1. This is a really great post Jeff. I shared it out over twitter and got a really positive reaction from a bunch of folks in the international digital preservation community. Format woes have been a key part of a lot of the policy thinking for a while, but I think you are likely completely right here. That the fear is largely unwarranted. If a PDF renders in a few different tools today there is good reason to believe that it will in the future. Sure, if we had to reverse engineer PDF rendering capability from specifications in some future time it would be tricky to work with a bunch of poorly constructed PDFs, but at that point we would likely have far worse problems if we’ve gotten to the point where we can’t even render a PDF.

  2. I heard somewhere that the PDF has been likened to a post-apocalyptic cockroach…

    The open source community has really altered the landscape of format obsolescence. I mean, with the right flavor of Linux, you can even resuscitate ancient hardware. VideoLan is an example of a tool that ignores format obsolescence and I don’t think I have come across something that wouldn’t play, provided that it wasn’t corrupted or otherwise broken. I’m sure there are a lot of things that VLC won’t natively open, but my guess is that someone somewhere has written a plugin for it (and at the least, you could do it yourself…).

    I think that your point about just ensuring that the bitstream is intact and letting the niche communities do what they do it valid. But, this means that part of digital preservation must be to actively participate in those communities and be aware of what is going on. Knowing who, or where, to ask for help and advice is more practical than launching a campaign to migrate every weird file in existence and create yet another standard (relevant xkcd: https://xkcd.com/927/).
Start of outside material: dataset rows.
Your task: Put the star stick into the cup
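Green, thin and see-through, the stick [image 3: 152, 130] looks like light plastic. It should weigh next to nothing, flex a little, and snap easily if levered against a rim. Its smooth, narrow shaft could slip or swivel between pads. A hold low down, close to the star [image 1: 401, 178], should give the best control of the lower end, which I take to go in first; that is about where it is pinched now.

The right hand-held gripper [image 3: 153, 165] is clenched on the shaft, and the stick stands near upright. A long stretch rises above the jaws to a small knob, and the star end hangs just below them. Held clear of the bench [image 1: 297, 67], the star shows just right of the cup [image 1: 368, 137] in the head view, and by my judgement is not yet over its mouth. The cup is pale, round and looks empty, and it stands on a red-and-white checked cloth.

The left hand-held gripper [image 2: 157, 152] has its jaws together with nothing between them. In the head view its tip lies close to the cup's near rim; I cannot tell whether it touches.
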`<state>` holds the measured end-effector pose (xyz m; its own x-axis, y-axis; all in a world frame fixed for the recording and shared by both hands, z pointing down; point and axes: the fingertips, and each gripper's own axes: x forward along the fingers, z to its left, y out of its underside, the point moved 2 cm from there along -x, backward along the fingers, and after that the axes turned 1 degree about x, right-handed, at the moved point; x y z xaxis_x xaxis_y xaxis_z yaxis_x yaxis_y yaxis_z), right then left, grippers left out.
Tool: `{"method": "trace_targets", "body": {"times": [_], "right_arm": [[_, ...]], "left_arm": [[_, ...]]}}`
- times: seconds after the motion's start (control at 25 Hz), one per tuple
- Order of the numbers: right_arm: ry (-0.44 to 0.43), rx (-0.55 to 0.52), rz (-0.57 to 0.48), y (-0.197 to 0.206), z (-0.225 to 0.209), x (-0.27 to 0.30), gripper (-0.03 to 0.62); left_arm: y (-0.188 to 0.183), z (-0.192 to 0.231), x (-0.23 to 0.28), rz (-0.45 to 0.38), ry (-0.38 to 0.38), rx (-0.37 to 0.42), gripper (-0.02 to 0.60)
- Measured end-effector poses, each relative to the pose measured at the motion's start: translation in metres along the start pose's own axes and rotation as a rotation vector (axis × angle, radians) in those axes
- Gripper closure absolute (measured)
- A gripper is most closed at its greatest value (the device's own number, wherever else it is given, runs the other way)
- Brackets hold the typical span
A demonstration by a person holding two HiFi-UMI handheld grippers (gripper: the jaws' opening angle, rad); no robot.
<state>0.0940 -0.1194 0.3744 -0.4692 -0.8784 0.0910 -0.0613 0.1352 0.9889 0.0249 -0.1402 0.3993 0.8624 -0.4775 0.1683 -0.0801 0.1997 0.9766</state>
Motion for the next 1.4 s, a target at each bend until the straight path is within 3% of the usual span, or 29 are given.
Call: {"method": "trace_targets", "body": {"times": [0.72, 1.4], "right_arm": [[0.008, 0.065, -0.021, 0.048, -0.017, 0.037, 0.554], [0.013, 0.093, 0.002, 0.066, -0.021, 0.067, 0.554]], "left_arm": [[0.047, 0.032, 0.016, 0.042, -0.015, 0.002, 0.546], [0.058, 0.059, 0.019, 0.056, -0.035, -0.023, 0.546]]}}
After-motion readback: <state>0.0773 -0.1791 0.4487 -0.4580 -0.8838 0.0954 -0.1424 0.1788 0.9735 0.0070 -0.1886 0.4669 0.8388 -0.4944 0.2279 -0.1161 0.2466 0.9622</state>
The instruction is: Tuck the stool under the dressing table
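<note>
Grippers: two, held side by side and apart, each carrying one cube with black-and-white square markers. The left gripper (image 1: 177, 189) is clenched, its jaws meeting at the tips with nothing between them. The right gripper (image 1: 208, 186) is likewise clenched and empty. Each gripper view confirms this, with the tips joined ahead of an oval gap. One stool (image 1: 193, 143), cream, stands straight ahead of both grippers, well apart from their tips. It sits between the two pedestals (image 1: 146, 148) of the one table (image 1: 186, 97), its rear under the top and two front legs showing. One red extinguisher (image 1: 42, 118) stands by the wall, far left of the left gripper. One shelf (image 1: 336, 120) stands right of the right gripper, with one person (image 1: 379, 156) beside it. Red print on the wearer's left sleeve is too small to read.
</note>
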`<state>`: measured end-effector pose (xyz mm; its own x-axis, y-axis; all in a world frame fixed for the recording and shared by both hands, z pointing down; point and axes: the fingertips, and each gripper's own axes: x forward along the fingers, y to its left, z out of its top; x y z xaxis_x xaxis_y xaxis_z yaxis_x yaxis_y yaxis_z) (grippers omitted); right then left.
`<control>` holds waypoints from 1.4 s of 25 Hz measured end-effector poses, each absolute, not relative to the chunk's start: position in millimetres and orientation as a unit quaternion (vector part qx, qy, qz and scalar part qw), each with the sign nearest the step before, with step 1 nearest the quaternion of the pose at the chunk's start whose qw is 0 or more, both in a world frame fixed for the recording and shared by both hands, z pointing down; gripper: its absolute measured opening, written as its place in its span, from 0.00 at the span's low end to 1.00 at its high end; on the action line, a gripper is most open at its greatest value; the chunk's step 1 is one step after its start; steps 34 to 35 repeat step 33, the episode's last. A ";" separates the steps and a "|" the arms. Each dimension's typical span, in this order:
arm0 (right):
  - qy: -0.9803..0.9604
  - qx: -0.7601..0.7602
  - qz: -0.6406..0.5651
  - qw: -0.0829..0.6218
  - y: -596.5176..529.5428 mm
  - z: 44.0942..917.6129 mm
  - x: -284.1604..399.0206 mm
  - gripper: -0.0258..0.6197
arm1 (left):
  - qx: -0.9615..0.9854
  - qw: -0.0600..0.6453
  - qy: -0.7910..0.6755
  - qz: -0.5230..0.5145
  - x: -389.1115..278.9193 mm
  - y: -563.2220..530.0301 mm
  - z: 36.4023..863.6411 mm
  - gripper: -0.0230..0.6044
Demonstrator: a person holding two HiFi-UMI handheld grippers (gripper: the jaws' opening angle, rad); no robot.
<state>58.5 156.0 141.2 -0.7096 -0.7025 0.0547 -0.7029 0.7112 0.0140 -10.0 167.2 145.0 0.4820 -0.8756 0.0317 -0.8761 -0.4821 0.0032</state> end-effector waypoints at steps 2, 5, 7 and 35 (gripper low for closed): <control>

  3. I’ve been thinking occasionally about formats going obsolete and there are surely examples from early computing days, for people who were compiling their own software or whatever. I am not sure how much it is the mission of archives to handle that; it seems more like work for historical researchers. Yale is preserving the Voynich Manuscript even though no one can read it. I think extremely obscure digital formats can be treated similarly.

    Rather than format issues, we are more likely to face documentation issues. What is this folder full of text files each containing a single word? Is it a weird meaningless artifact, or something to save? But again, I think the solution is the same — we don’t have to understand it. Just save it.